地御前の聴音照射所跡(広島県廿日市市)

地御前にある"地御前キラキラ公園"には旧海軍の聴音照射所(特設見張所)がありました。最初に記しておきます… タイトルに"聴音照射所跡"と記しましたが、現在の公園に"跡"は何もありません(苦笑。

地御前キラキラ公園
地御前キラキラ公園

海軍山

公園入口に"この地を「海軍山」と呼んでいました"ではじまる説明板があります。

「海軍山」と呼ばれていた
「海軍山」と呼ばれていた
この地を「海軍山」と呼んでいました

昭和十六年十二月八日、太平洋戦争開戦。昭和十七年四月十八日本土東京が初空襲を受けた。その後、名古屋・大阪など全国主要都市が空襲を受ける。海軍では、本土の防空態勢を強化するため、地御前村の小高い山であったこの地(ほぼ此の公園全域)にも防空監視所(正式名称不明)の建設を進めた。

(施設の概要)
一 聴音機(大型の集音器) 現公園の西側にあった丘に設置
二 探照灯(大型のサーチライト) 現公園の東側にあった丘に設置
三 火力発電所 探照灯の電源として、その下方にある毘沙門堂の横、現余田公園場所に木造の建物を建築
四 煉瓦造り建築物(司令室が有ったと思われる) 聴音機と探照灯の中間の尾根に建築
五 兵舎(二十人位が居住できると思われる木造建物)煉瓦造りの建物から南側に下った処に建築

監視所からの敵機の情報で、高射砲陣地から砲撃したと思われるが、五千mから一万mの上空を飛ぶB29には弾丸は届かなかった。
戦後、海外からの引揚者が一時的に此処の兵舎を使用していた頃から、だれ言うことなくこの山を「海軍山」と呼ぶようになった。

地御前郷土文化保存会

米軍が1947(昭和22)年に空撮した写真です。

米軍が撮影した写真
米軍が撮影した写真 USA-R507-3-168

…元写真を200%に拡大したせいでよくわかりませんね(汗。しかし、上のほうの丸いところに探照灯、下のほうの丸いところに聴音機、2つのあいだの長方形に色がついているのが火力発電所、その左に兵舎、少し上にあるのが煉瓦造り建築物でしょうか。期待を込めての想像なので信用しないように(汗^2。

地御前聴音照射所の歴史

公園にある説明板に正式名称不明とありましたが、戦時日誌をみても正式名称がわかりませんでした。このページではタイトルに記したように"地御前聴音照射所"と呼ぶことにします。最初に記したように、現在ここに聴音照射所があったことを示す跡はまったくありません。呉海軍警備隊の戦時日誌で歴史を振り返ってみました。

1942(昭和17)年2月
調査中ノ聴音照射所確定地
1942(昭和17)年3月
将来建設ヲ要スルモノ(建設準備中ノモノヲ含ム)
1942(昭和17)年8月
工事施工内報済
1942(昭和17)年11月
工事中ノモノ(特設見張所関係)照聴所
1943(昭和18)年7月
電氣及光學兵器装備工事完成期変更ノ件
1944(昭和19)年3月
官房機密第一二〇九號ノ訓令二依リ工事中ノ照聴所完成ス

地御前聴音照射所は1944(昭和19)年3月に完成しました。完成後の戦闘詳報にある戦闘経過をみると"敵大型九機西南進"、"敵大型一機撃墜"といった報告を行っています。

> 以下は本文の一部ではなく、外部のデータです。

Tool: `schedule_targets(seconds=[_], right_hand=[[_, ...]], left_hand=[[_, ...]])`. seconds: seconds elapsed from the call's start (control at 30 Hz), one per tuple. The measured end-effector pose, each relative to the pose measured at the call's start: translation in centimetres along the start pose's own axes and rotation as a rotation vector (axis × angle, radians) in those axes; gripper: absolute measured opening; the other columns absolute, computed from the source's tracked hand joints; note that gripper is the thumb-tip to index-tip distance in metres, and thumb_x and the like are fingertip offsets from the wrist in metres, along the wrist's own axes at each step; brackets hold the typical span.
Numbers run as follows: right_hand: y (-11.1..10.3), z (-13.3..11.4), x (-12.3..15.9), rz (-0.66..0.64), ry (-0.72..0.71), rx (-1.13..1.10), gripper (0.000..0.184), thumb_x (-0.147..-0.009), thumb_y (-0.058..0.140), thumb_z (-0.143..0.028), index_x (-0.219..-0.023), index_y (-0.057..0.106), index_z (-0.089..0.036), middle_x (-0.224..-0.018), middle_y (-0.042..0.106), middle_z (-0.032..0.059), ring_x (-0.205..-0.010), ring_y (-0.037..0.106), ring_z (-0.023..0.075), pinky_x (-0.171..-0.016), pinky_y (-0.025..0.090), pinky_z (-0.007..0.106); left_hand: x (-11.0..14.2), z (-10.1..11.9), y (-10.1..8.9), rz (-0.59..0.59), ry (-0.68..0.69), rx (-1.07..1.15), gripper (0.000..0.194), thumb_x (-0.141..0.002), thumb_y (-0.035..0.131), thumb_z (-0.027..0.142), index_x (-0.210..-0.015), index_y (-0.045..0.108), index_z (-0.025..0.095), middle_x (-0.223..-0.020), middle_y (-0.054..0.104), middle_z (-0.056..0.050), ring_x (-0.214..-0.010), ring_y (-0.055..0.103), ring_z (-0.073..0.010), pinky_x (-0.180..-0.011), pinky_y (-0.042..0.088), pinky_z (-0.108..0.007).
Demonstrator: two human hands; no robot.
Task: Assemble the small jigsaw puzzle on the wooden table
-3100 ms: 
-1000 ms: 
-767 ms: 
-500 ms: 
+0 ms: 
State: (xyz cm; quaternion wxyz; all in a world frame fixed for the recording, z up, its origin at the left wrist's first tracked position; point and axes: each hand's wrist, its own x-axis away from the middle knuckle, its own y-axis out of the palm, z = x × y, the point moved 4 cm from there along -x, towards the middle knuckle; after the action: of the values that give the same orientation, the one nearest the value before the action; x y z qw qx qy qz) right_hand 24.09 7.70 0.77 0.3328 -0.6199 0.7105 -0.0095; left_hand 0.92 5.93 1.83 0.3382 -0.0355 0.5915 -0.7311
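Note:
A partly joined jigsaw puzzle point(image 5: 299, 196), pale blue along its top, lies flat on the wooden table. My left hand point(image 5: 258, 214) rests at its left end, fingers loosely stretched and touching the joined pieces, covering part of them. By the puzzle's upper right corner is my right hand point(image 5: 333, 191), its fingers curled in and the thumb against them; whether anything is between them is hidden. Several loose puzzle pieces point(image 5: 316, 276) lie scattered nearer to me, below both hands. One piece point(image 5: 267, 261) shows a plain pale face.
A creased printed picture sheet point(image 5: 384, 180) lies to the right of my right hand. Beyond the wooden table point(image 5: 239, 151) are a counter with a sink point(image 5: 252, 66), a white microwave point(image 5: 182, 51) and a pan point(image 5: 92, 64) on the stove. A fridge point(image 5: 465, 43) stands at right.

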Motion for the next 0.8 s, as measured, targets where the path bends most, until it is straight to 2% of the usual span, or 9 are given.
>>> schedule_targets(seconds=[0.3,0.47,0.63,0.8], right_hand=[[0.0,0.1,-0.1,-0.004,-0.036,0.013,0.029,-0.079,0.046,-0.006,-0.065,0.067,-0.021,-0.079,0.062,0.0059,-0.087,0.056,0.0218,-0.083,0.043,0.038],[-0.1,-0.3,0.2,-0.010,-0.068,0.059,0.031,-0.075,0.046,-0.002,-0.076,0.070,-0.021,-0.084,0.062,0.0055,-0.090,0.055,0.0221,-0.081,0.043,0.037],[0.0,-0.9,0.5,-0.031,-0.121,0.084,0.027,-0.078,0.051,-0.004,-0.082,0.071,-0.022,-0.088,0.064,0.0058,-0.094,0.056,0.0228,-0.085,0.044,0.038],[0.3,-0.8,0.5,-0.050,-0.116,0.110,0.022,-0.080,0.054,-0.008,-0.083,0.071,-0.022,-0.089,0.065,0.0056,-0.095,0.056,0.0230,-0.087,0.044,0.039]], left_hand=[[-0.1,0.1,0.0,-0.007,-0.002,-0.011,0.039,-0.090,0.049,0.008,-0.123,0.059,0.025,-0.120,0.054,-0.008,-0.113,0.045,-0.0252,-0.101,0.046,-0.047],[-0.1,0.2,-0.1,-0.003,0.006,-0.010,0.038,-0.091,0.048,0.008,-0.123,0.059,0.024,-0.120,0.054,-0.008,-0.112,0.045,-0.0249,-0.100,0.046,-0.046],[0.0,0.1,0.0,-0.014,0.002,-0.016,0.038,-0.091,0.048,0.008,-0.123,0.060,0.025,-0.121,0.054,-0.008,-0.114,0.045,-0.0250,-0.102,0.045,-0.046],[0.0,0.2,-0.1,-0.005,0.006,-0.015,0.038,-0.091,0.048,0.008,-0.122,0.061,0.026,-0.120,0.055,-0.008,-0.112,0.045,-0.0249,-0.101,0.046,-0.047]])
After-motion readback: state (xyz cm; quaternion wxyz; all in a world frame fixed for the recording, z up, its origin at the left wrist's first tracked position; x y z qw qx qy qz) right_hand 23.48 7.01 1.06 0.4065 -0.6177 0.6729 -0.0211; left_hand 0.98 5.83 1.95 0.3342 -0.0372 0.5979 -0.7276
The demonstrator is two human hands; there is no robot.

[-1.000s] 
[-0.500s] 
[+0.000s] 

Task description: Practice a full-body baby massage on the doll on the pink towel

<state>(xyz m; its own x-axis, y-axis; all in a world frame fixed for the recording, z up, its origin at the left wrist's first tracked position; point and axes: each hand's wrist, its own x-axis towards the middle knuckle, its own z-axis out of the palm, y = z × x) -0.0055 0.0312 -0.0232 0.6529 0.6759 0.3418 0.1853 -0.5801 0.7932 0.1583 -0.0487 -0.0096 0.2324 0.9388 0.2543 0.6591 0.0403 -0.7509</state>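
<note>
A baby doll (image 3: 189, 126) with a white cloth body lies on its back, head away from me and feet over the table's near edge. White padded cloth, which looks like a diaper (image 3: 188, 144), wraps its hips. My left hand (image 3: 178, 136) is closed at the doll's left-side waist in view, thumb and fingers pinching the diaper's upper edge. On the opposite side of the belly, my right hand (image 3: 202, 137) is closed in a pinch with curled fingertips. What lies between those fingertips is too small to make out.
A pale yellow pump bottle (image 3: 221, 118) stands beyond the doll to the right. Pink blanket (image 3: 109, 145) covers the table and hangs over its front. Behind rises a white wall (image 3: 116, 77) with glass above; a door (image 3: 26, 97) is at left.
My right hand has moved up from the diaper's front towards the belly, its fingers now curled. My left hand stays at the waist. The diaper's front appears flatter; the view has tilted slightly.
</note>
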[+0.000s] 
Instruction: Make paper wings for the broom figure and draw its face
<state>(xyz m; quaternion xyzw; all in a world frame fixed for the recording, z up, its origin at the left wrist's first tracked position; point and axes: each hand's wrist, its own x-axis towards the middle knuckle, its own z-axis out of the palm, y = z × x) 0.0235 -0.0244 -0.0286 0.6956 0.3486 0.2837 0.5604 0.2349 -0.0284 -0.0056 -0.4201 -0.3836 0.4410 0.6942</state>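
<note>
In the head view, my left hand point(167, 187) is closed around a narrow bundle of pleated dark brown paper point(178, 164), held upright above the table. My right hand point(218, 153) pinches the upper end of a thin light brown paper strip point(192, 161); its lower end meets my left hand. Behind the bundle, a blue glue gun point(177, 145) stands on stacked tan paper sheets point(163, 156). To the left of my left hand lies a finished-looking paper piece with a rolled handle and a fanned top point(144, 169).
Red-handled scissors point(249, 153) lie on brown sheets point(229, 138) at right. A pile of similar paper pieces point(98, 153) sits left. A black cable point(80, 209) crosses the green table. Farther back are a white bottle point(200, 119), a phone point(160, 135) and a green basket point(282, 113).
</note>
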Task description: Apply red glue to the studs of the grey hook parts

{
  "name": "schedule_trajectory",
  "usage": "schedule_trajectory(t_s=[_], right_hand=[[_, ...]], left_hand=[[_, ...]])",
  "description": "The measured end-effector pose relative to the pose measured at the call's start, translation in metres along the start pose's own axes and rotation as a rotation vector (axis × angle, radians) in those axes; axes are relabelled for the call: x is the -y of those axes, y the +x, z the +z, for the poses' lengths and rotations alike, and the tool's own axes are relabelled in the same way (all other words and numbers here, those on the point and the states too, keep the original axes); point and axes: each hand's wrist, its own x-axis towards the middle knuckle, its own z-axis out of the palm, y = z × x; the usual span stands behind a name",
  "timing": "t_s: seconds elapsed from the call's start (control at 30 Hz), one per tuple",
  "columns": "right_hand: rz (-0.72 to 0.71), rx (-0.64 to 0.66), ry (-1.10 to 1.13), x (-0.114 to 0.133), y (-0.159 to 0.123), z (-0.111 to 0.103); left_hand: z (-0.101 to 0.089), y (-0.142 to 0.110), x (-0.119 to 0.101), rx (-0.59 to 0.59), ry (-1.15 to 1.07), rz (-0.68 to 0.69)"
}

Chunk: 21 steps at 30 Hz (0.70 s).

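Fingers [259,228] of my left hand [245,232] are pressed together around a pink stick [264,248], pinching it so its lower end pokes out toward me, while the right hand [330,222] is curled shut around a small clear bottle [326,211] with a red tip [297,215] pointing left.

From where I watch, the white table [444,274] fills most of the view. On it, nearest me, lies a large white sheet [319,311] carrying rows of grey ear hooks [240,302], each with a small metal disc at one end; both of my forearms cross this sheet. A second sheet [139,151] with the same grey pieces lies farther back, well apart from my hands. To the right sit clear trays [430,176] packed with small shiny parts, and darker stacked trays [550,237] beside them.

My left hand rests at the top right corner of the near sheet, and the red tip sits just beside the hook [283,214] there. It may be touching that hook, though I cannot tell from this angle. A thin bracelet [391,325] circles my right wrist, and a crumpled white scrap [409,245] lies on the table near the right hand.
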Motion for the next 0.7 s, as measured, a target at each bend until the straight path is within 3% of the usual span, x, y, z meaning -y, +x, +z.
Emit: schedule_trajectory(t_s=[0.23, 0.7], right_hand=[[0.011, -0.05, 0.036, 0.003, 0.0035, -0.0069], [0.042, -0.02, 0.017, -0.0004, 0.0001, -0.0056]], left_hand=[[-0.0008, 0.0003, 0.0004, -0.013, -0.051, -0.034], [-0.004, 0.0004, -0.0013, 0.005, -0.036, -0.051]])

引渡目録によると、終戦時には以下の兵器などがありました。

  • 九六式百五十糎探照灯・管制器(附属品補用品共) 1基
  • 電動直流發電機 1基
  • 仮稱ヱ式空中聴測装置 1基
  • ヂーゼル交流發電機陸上用四十KVA二二〇V三相六十KVA配付 1基
  • 石油空氣壓縮喞筒 二馬力 1基
  • 兵舎 1棟 其ノ他附屬施設 3棟

地御前にこういった聴音照射所があったことをこれまで知りませんでした。まだまだ知らない遺構があると思うと、やはりアンテナをはって情報を得て多くのことを知っていきたいものです。